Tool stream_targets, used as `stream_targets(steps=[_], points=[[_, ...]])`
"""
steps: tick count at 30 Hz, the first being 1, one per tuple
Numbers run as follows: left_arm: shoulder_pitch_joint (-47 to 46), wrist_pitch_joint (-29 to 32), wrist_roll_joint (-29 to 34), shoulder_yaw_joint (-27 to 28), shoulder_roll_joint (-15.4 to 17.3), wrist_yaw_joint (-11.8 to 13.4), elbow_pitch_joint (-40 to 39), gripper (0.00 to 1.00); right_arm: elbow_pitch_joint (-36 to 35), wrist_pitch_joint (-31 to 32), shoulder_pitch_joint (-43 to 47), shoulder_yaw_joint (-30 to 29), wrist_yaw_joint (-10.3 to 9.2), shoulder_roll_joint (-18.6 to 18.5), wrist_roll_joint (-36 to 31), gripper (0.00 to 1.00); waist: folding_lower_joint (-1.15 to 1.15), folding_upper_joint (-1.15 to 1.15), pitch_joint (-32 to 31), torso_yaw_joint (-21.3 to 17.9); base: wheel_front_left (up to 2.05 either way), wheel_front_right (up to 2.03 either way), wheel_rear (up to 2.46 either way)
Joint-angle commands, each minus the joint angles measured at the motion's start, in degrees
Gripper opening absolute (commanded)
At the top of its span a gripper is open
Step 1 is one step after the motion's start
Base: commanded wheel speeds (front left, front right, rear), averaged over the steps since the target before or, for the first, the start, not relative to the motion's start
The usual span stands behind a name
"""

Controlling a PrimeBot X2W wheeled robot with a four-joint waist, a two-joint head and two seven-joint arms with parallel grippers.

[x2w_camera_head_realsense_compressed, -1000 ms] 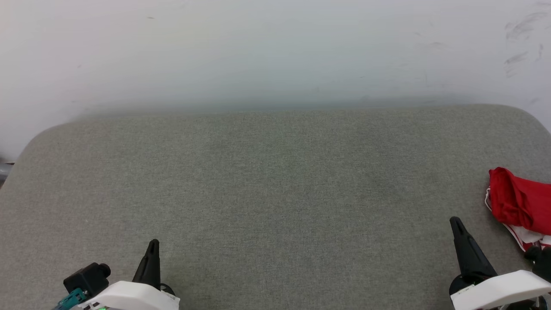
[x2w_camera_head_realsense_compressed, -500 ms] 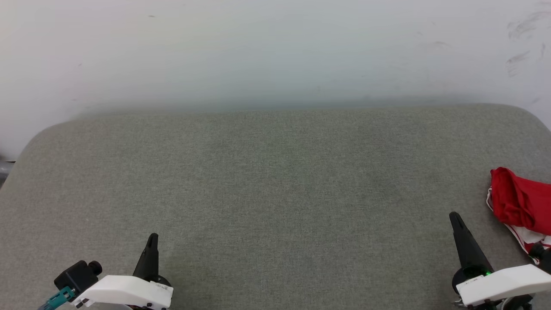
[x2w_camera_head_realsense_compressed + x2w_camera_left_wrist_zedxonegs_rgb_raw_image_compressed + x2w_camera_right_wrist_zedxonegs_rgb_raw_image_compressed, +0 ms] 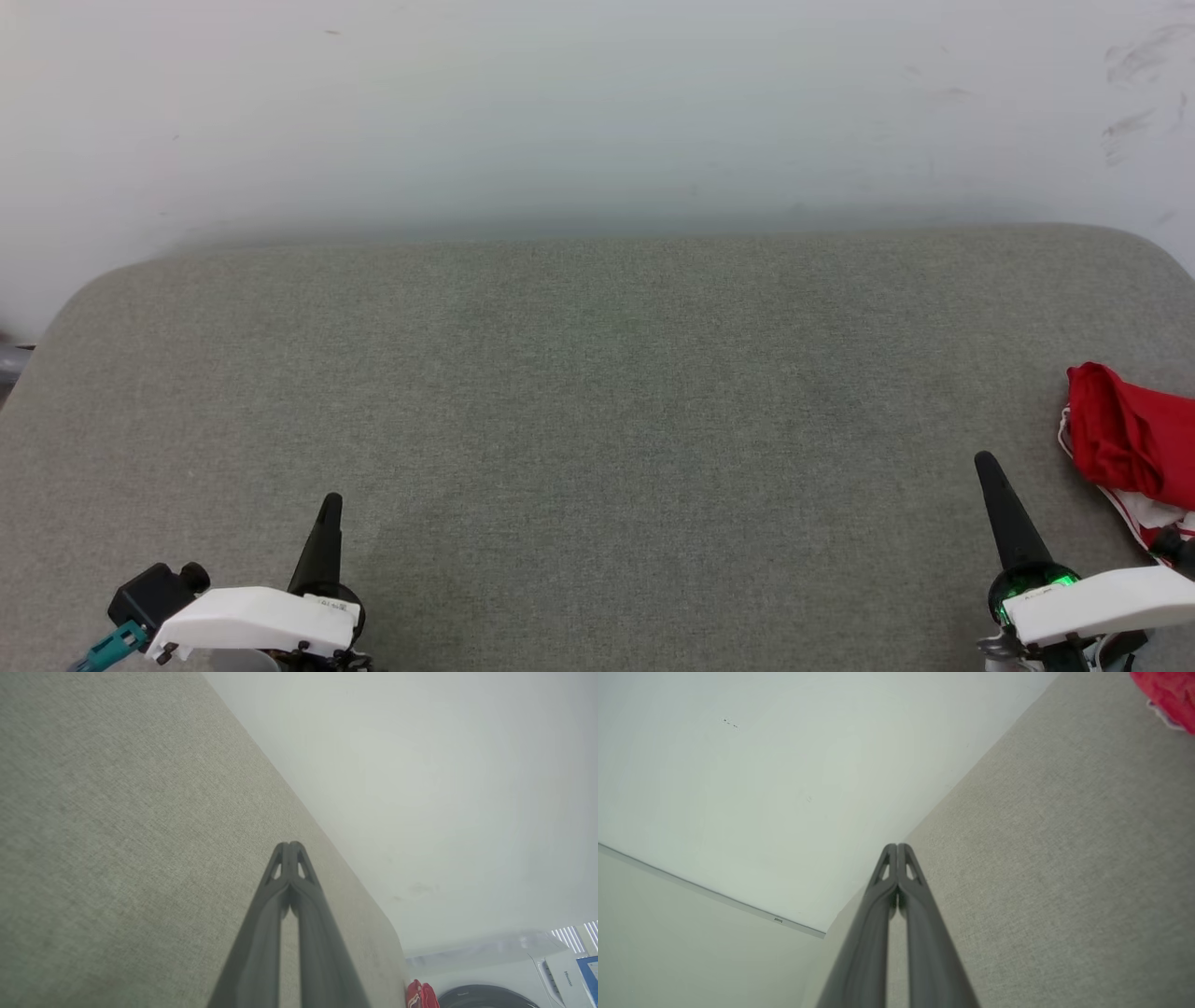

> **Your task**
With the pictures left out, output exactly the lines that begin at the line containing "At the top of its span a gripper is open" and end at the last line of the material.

> **Exercise output**
At the top of its span a gripper is open
Step 1 is one step after the motion's start
Base: commanded wheel speeds (front left, front right, rear), averaged over the steps since the target before or, for the first, the start, not relative to the motion's start
The usual span stands behind a name
"""

Controlling a PrimeBot X2W wheeled robot with a four-joint waist, a two-joint head and two seven-joint arms with parallel grippers.

[x2w_camera_head_realsense_compressed, -1000 ms] 
[x2w_camera_head_realsense_compressed, -500 ms] 
[x2w_camera_head_realsense_compressed + x2w_camera_left_wrist_zedxonegs_rgb_raw_image_compressed + x2w_camera_right_wrist_zedxonegs_rgb_raw_image_compressed, +0 ms] 

The answer given above is the complete response.